* The task
Transcribe the listing below exactly, from its first line through the line with "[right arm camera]". Omit the pictures.

*** Opening of Recorded information ***

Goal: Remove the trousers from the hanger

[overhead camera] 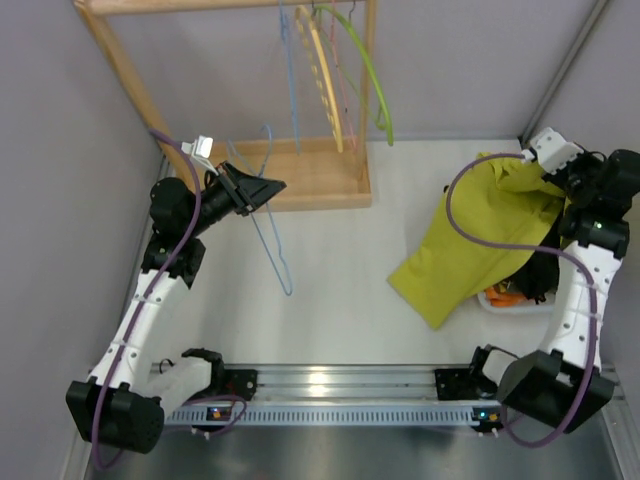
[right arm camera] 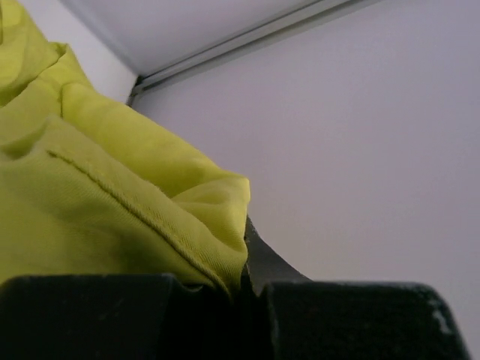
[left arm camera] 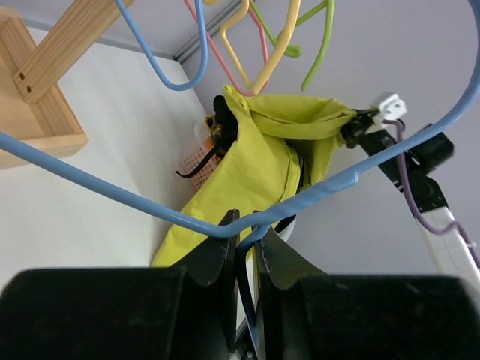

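Observation:
The light-blue wire hanger (overhead camera: 272, 245) is bare and hangs off the rack, held above the table at back left. My left gripper (overhead camera: 272, 188) is shut on its wire near the hook; in the left wrist view the jaws (left arm camera: 251, 240) pinch the blue hanger (left arm camera: 112, 184). The mustard trousers (overhead camera: 478, 235) are off the hanger, draped at the right with the lower end on the table. My right gripper (overhead camera: 532, 168) is shut on their upper edge and holds it raised. The right wrist view shows the cloth (right arm camera: 97, 202) pinched in my right gripper (right arm camera: 244, 281). The trousers also show in the left wrist view (left arm camera: 247, 169).
A wooden clothes rack (overhead camera: 320, 175) stands at the back with a blue, a yellow wooden (overhead camera: 322, 70), a pink and a lime-green hanger (overhead camera: 372, 75) on its rail. A white basket (overhead camera: 505, 298) with black clothes (overhead camera: 542, 272) sits at the right under the trousers.

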`<control>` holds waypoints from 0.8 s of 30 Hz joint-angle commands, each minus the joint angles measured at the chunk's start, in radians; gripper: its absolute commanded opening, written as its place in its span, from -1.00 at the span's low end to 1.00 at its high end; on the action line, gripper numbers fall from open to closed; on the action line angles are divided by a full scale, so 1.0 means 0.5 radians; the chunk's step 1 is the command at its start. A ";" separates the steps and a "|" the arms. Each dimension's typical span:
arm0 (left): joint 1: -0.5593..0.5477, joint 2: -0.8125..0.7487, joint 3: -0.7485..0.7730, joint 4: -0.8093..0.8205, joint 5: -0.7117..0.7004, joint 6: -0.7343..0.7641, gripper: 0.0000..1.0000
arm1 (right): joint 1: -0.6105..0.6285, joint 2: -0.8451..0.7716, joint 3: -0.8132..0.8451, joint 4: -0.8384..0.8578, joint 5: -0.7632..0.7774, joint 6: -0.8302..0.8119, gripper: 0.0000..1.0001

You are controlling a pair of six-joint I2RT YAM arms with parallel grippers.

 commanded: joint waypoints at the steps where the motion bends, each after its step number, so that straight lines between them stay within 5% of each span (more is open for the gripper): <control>1: -0.008 -0.008 0.028 0.115 -0.005 0.024 -1.00 | 0.025 0.246 0.053 -0.123 0.014 0.155 -1.00; 7: -0.002 -0.036 0.021 0.085 -0.020 0.079 -1.00 | 0.116 0.351 0.057 -0.675 -0.179 0.190 -1.00; 12: -0.002 -0.036 0.015 0.054 -0.020 0.095 -1.00 | 0.331 0.069 -0.422 -0.915 -0.106 0.042 -1.00; 14: -0.005 -0.036 0.009 0.054 -0.020 0.083 -1.00 | 0.405 0.001 -0.538 -0.915 -0.088 0.045 -0.85; 18: -0.005 -0.033 0.018 0.054 -0.011 0.086 -1.00 | 0.430 0.013 -0.536 -0.985 -0.084 0.109 -0.14; 19: -0.005 -0.030 0.027 0.054 -0.008 0.086 -1.00 | 0.427 0.022 -0.499 -1.055 -0.094 0.116 0.20; 21: -0.005 -0.033 0.031 0.054 0.004 0.089 -1.00 | 0.421 0.010 -0.395 -1.099 -0.145 0.119 0.50; 22: -0.002 -0.036 0.028 0.054 0.001 0.086 -1.00 | 0.417 -0.011 -0.367 -1.120 -0.167 0.113 0.82; 24: -0.005 -0.042 0.015 0.051 0.004 0.086 -1.00 | 0.414 -0.088 -0.275 -1.154 -0.259 0.064 0.98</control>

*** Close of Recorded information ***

* Completed exercise
Goal: Remove the trousers from the hanger

[overhead camera] 
[right arm camera] 

The exercise requires nothing further.